To put it otherwise, it can be stated that had a RDO taken up the Inquest, there might have been true affairs to come on record. It is held that the Tahsildar is, not a competent or prescribed authority to hold inquest in such cases and the inquest proceedings are vitiated in this regard. 22. This Court has gone through the materials and evidence available in this case and the submissions of both sides in the light of the principles laid down by the Honourable Supreme Court in the matter of appreciation of Dying Declaration. This Court is of the view that Ex.P8 has not inspired confidence of this Court and no conviction can be based on Ex.P8. In such view of this matter, the conviction and sentence passed against the Appellants are liable to be set aside and they are accordingly set aside.

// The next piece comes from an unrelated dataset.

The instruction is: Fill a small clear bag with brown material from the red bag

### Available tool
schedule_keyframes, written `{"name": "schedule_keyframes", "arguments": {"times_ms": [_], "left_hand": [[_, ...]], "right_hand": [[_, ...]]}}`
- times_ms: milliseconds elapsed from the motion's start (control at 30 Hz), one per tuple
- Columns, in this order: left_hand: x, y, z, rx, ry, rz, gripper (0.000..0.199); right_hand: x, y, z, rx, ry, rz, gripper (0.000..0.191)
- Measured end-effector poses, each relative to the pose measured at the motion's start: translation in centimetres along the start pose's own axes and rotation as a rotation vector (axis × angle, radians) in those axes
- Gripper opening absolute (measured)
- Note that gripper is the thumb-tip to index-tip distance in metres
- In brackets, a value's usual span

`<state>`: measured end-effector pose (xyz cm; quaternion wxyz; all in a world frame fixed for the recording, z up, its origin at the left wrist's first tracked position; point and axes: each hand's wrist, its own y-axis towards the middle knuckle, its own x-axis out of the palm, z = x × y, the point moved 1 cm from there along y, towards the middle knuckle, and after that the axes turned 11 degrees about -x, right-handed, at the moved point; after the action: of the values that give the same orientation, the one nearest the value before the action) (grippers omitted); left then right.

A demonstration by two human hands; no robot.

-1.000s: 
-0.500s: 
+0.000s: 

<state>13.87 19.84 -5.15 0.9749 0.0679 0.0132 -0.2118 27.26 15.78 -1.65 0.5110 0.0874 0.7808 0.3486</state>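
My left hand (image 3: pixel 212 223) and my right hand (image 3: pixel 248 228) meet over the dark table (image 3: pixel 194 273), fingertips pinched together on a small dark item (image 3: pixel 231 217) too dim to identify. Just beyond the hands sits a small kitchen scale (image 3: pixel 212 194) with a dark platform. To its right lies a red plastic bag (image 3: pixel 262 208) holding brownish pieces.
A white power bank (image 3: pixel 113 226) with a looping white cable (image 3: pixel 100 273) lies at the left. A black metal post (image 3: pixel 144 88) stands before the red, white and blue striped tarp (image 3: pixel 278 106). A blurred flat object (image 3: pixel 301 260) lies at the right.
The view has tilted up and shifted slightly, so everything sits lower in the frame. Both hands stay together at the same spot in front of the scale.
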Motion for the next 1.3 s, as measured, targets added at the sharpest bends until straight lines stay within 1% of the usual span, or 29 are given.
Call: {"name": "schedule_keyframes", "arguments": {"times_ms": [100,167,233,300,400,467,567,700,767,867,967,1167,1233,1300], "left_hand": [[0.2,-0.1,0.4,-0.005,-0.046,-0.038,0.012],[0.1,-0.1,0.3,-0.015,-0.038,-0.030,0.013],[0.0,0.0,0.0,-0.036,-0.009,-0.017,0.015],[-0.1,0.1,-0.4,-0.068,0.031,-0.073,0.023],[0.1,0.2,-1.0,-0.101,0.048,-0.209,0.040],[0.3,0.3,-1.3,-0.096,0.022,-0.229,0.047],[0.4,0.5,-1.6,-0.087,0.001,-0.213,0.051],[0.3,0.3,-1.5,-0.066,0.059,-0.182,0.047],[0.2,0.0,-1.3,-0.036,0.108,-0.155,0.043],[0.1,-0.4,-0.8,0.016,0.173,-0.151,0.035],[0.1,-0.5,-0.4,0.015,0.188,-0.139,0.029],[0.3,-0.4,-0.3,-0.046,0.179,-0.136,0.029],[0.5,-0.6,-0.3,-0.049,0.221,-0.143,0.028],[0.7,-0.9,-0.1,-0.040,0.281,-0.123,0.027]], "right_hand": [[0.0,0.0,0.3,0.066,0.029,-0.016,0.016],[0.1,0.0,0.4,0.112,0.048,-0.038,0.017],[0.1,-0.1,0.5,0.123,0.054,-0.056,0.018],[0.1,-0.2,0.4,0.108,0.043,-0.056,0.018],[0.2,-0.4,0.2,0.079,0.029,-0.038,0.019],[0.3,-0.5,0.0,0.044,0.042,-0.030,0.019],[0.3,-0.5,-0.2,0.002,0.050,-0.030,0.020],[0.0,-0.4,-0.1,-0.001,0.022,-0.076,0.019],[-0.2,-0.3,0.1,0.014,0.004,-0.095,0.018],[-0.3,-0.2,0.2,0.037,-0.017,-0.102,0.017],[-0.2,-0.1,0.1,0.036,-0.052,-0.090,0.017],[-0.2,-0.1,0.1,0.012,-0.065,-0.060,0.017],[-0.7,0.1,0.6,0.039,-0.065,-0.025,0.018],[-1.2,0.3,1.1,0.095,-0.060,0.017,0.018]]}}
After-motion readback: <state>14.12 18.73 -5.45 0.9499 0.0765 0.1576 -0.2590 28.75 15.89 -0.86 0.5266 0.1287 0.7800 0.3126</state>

The benefit of doubts which have arisen in this case have to be extended to the Appellants. The prosecution has failed to bring home the guilt of the Appellants beyond all reasonable doubt. This point is answered accordingly. 23. In the result, the Criminal Appeal is allowed acquitting the Appellants of all the charges framed against them. Fine amount, if any paid by the Appellants, shall be refunded to them and the bail bonds, if any, executed by them shall stand discharged.